• _WORK TASK_
Output the lines below exactly, please, from the first line until the line with "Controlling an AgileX", counting both.

• _SOURCE MATERIAL_
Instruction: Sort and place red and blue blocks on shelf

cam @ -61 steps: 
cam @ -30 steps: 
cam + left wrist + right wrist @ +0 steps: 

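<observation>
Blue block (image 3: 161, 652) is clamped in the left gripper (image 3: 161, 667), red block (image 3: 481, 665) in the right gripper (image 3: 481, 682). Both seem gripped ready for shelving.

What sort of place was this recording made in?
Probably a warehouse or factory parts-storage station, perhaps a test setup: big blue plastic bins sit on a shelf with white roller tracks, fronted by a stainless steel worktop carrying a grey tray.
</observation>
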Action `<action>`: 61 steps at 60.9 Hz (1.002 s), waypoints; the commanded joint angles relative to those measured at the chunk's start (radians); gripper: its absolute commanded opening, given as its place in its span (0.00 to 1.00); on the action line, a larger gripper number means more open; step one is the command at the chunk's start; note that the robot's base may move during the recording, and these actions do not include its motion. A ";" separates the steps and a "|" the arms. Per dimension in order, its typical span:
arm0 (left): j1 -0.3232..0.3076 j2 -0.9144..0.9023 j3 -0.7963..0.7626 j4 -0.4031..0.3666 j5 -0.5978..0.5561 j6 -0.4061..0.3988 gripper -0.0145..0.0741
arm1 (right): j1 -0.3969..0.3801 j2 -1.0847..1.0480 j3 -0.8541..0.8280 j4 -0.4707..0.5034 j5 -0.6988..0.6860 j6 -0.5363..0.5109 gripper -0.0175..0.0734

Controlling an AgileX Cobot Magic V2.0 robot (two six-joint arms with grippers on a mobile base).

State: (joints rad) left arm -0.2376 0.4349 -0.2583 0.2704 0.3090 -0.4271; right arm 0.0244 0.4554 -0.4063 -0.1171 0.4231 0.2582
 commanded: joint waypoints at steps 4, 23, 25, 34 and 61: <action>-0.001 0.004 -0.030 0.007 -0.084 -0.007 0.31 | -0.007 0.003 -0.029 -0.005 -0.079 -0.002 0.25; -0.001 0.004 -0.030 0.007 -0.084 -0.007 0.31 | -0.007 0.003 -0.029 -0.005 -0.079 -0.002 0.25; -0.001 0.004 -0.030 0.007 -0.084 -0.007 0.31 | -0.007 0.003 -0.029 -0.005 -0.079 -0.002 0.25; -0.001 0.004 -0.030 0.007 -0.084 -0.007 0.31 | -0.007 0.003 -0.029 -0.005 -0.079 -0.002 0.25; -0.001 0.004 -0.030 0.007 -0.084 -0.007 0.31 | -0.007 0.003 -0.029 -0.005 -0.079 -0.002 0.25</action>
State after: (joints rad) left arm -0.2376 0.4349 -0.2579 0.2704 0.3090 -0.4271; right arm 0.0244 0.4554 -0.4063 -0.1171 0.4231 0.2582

• _SOLUTION TO THE EXERCISE_
Instruction: Sort and place red and blue blocks on shelf

cam @ -61 steps: 
cam @ -30 steps: 
cam + left wrist + right wrist @ +0 steps: 

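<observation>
Blue block (image 3: 161, 652) is clamped in the left gripper (image 3: 161, 667), red block (image 3: 481, 665) in the right gripper (image 3: 481, 682). Both seem gripped ready for shelving.

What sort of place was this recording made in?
Probably a warehouse or factory parts-storage station, perhaps a test setup: big blue plastic bins sit on a shelf with white roller tracks, fronted by a stainless steel worktop carrying a grey tray.
</observation>
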Action `<action>`: 61 steps at 60.9 Hz (1.002 s), waypoints; the commanded joint angles relative to those measured at the chunk's start (radians); gripper: its absolute commanded opening, given as its place in its span (0.00 to 1.00); on the action line, a larger gripper number means more open; step one is the command at the chunk's start; note that the robot's base may move during the recording, and these actions do not include its motion. A ";" separates the steps and a "|" the arms. Per dimension in order, its typical span:
arm0 (left): j1 -0.3232..0.3076 j2 -0.9144..0.9023 j3 -0.7963..0.7626 j4 -0.4031..0.3666 j5 -0.5978..0.5561 j6 -0.4061..0.3988 gripper -0.0145..0.0741
arm1 (right): j1 -0.3969..0.3801 j2 -1.0847..1.0480 j3 -0.8541..0.8280 j4 -0.4707..0.5034 j5 -0.6988..0.6860 j6 -0.5363..0.5109 gripper -0.0175..0.0734

Controlling an AgileX Cobot Magic V2.0 robot (two six-joint arms with grippers on a mobile base).

This answer requires nothing more.